* **WORK ORDER**: Beginning with the line that holds "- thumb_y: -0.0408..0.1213" in the data below, give again every line through the one that holds "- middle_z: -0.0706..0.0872", exactly as written.

* **SOURCE DATA**:
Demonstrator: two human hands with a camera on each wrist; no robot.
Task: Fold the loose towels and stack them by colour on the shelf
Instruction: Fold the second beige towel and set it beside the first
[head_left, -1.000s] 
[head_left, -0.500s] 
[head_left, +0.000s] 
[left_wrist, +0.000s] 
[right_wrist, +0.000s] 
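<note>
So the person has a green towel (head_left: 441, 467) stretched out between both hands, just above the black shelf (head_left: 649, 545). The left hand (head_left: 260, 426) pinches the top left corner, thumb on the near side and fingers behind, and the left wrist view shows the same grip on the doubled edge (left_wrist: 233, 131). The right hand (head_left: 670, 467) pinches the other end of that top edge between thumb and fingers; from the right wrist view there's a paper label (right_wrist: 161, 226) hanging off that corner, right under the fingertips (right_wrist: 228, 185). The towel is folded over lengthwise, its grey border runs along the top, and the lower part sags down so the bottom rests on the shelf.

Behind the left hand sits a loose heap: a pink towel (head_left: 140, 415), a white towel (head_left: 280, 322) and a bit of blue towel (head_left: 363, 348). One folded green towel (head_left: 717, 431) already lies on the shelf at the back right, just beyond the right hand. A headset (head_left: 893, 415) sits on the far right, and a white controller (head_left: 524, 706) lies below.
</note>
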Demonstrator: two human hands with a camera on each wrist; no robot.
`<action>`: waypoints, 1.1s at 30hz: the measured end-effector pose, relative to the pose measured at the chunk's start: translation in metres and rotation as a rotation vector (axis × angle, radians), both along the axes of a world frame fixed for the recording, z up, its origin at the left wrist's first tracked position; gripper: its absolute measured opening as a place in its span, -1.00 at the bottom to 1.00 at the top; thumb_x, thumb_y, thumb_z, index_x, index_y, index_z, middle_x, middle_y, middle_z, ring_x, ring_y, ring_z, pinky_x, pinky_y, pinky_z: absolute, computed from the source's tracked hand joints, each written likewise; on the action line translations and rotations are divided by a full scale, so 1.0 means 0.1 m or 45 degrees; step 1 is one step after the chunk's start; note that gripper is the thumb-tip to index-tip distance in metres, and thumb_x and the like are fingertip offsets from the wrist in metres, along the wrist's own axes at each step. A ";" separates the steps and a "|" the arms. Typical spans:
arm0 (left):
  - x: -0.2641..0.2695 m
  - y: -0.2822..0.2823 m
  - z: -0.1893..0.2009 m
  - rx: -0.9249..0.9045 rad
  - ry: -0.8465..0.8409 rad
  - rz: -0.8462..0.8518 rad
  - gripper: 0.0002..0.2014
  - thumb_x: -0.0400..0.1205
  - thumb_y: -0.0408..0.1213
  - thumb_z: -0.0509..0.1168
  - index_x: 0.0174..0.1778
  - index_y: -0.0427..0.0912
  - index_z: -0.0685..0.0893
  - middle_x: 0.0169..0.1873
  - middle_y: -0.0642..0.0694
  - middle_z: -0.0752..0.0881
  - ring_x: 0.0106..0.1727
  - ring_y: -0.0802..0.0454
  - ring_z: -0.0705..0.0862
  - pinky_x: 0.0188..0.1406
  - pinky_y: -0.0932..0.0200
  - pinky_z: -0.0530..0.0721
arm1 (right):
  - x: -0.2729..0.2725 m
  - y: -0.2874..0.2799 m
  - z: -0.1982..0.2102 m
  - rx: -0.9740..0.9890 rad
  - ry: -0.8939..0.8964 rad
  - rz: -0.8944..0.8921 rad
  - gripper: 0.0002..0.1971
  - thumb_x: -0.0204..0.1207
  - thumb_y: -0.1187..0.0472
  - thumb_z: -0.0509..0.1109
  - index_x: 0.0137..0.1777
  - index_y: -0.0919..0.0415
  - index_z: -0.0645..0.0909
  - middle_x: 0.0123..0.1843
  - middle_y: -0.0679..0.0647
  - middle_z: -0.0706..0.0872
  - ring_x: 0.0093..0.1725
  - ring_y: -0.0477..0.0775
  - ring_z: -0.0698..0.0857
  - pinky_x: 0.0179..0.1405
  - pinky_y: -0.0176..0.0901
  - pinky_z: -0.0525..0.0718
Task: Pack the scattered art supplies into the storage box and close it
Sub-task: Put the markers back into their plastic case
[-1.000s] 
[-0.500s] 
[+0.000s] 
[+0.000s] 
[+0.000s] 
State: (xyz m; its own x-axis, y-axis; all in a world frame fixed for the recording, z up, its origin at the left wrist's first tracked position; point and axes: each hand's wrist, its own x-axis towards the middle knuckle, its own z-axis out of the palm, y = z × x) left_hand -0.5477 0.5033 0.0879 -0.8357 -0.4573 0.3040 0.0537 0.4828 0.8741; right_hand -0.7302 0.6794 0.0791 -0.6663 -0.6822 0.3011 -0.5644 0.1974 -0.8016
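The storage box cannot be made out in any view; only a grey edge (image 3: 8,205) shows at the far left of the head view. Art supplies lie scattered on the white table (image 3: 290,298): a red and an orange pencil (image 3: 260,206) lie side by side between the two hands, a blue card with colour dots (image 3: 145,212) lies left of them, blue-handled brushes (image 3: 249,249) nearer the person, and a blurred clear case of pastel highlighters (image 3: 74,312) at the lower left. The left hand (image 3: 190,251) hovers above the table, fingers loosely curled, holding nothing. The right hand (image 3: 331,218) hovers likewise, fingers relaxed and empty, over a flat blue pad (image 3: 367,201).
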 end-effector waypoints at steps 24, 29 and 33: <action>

* **EXPECTED OUTPUT**:
  - thumb_y: -0.0408..0.1213
  - thumb_z: -0.0509..0.1168
  - index_x: 0.0174..0.1778
  - index_y: -0.0427..0.0912
  - index_z: -0.0685..0.0893
  - middle_x: 0.0169..0.1873
  - middle_y: -0.0642..0.0694
  - middle_z: -0.0752..0.0881
  - ring_x: 0.0106..0.1727
  - ring_y: -0.0802..0.0454
  - ring_z: -0.0705..0.0862
  - pinky_x: 0.0188..0.1406
  - pinky_y: -0.0932..0.0200
  - pinky_z: -0.0530..0.0721
arm1 (right):
  - x: -0.2729..0.2725 m
  - y: -0.2874..0.2799 m
  - z: -0.1982..0.2102 m
  - rx: -0.9740..0.9890 rad
  - ry: -0.8939..0.8964 rad
  - rz: -0.8944..0.8921 rad
  - gripper: 0.0002..0.1971
  - thumb_x: -0.0204..0.1207
  - thumb_y: -0.1187..0.0472
  - thumb_z: -0.0509..0.1109
  - index_x: 0.0137..0.1777
  - index_y: -0.0919..0.0415
  - index_z: -0.0645..0.0909
  - middle_x: 0.0123..0.1843
  - middle_y: -0.0679..0.0647
  - middle_z: -0.0706..0.0872

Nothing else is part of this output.